EXERCISE OBJECTIVE >>
For every line in the listing below that contains the word "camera", add one to the tally. State the final number and nothing else.

RECORDED DATA >>
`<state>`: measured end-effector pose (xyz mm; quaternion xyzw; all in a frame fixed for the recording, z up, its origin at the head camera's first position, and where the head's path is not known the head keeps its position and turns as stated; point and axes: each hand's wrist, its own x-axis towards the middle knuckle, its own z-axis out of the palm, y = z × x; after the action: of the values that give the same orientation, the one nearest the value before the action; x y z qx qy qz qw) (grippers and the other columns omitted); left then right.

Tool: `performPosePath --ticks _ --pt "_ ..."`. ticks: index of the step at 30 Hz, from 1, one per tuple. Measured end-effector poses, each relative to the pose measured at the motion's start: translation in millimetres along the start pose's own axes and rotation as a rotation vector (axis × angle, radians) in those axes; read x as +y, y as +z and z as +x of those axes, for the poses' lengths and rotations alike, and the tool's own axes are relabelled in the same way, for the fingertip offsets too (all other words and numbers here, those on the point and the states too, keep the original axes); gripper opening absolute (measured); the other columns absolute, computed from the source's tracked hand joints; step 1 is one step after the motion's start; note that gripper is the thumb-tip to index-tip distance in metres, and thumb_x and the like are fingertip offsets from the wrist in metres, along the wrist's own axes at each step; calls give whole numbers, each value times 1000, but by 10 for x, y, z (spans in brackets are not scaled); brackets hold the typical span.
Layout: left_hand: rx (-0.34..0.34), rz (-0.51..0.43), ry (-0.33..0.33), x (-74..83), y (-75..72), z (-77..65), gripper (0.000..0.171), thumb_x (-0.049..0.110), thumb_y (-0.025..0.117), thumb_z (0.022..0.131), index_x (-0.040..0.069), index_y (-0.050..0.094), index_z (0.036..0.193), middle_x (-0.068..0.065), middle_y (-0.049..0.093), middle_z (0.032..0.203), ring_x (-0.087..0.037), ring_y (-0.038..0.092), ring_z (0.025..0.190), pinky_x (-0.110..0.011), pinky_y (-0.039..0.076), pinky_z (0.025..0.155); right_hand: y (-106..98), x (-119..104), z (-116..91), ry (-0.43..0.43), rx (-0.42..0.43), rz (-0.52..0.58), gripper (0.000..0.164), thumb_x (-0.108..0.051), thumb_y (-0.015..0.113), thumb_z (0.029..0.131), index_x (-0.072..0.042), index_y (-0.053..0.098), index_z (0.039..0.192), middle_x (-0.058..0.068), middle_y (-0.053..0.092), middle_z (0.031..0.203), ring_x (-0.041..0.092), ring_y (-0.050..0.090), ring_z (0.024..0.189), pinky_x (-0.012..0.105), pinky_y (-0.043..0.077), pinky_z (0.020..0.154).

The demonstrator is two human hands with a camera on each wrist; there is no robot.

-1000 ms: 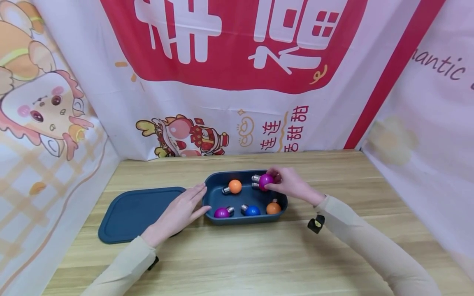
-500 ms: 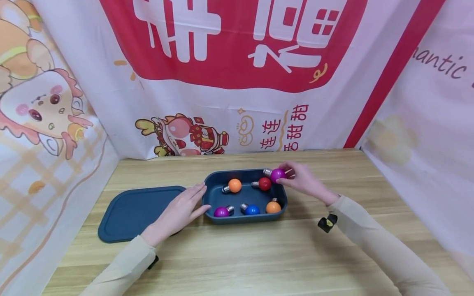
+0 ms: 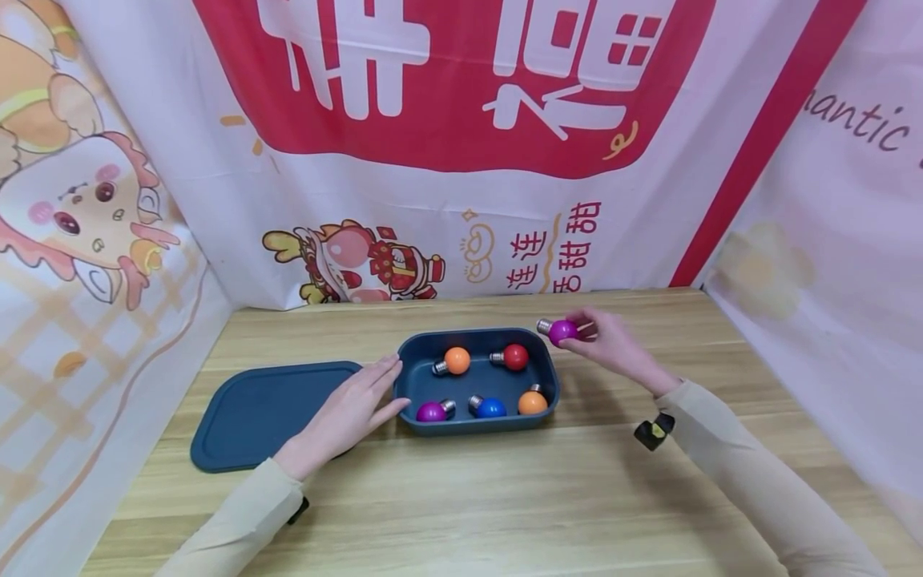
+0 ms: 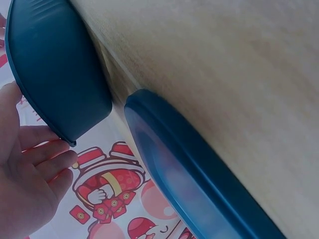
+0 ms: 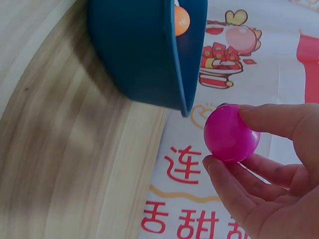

RESULT OF THE EXERCISE >>
2